Math Behind Latent Dirichlet Allocation.

126 Views Asked by At

I am trying to implement LDA from scratch but cannot find the correct values required to the parameters. In order to implement LDA one needs to be familiar with a few concepts, which are given in the snippet below. One is only required to use scipy and numpy libraries alone without any for loops.

Simplified LDA (each document has only one theme)

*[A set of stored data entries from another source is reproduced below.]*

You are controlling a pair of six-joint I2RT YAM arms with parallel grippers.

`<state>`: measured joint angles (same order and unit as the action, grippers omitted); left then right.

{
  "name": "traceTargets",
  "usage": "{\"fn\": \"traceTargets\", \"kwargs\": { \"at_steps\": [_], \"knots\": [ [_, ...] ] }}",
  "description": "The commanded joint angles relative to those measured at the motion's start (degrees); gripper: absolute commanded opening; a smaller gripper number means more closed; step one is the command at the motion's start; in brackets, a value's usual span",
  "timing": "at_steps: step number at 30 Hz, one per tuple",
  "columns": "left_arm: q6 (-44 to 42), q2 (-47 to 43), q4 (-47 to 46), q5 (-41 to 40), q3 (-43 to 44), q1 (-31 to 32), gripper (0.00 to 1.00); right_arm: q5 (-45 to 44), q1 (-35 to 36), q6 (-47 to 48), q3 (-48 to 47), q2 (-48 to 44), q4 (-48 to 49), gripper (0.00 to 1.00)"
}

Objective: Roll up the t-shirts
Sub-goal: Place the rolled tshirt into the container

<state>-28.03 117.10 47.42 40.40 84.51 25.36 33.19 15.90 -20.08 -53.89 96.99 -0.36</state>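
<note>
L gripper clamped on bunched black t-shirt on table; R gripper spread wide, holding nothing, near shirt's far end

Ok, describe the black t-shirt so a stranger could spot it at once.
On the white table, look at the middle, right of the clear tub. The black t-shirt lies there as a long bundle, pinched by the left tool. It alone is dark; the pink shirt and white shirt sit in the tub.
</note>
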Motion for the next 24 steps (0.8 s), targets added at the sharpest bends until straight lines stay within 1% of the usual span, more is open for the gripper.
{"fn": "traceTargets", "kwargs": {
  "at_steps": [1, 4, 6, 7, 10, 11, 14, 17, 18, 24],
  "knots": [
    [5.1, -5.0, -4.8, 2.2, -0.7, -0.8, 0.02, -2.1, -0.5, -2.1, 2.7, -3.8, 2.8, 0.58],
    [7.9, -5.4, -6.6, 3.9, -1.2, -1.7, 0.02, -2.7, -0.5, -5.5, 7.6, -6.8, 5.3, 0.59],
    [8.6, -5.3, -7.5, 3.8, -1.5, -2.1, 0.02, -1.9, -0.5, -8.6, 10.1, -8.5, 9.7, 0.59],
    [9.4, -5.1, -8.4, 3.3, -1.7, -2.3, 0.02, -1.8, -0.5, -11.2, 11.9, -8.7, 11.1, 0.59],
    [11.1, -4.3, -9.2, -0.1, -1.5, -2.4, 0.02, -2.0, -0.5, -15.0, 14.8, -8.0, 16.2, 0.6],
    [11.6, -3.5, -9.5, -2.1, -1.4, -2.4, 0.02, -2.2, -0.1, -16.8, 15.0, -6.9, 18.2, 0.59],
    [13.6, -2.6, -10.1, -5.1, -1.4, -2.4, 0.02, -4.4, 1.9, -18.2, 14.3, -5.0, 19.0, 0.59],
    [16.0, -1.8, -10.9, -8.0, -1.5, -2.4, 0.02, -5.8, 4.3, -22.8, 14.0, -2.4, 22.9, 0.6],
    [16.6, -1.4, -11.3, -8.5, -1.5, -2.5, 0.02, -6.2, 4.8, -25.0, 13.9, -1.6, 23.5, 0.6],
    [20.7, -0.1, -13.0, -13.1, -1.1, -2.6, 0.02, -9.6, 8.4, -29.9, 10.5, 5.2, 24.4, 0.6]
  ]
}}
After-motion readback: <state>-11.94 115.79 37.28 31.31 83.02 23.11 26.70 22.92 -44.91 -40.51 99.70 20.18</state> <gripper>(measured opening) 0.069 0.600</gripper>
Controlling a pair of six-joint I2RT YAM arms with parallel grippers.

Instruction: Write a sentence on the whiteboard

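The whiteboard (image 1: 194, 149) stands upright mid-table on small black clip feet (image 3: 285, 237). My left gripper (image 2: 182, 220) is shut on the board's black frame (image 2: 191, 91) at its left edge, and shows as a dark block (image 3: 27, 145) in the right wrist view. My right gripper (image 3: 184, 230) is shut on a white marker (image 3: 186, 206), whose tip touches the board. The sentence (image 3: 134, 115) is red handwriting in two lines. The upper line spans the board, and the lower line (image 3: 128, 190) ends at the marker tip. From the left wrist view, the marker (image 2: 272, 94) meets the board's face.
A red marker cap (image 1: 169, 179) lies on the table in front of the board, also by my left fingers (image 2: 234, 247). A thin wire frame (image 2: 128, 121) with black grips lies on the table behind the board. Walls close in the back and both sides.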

Now we will train simplified LDA from the seminar. In this model, every document is paired with only one theme in it. Probabilistic model looks as follows:

Random variables:

  • $w_{dn}$ -- word at $n$'th position in document $d$ (observed variable)
  • $t_d$ -- document theme $d$ (latent variable)

Model parameters:

  • $\Phi = \{\phi_{tw}\} \in \mathbb{R}^{T\times V}$ -- matrix of word distribution in topics ($T$ is number of topics, $V$ is dictionary size)
  • $\pi \in \mathbb{R}^T$ is vector of distribution of themes in the document corpus

Joint distribution on words in documents and themes of documents is defined as:

$$p(W, t \;|\; \Phi, \pi) = p(W \;|\; t, \Phi) p(t \;|\; \pi) = \prod_{d=1}^D \prod_{n=1}^{N_d}p(w_{dn}\;|\;t_d, \Phi) p(t_d \;|\; \pi) = \prod_{d=1}^D \prod_{n=1}^{N_d} \phi_{t_d w_{dn}}\pi_{t_d}$$

Since our model contains latent variables, we will optimize its parameters with EM-algorithm:

  • E-step: $KL(q(t) \;||\; p(t\;|\;\Phi, \pi) ) \to \min_{q(t)}$
  • M-step: $\mathbb{E}_{q(t)} \log p(W, t \;|\; \Phi, \pi) \to \max_{\Phi, \pi}$ In the next task you will need to implement this simplified model. Let's observe necessary formulas for E-step, M-step and optimized functional (lower bound on log likelihood).

E-step

E-step requires finding the posterior distribution $q(t_d)$ for each document d. Since this is a categorical random variable, it is enough to know $q(t_d = t)$ for each theme $t = 1, \ldots, T$. This whole distribution can be represented as matrix $\mu \in \mathbb{R}^{D \times T}$, where $\mu_{dt} = q(t_d = t)$.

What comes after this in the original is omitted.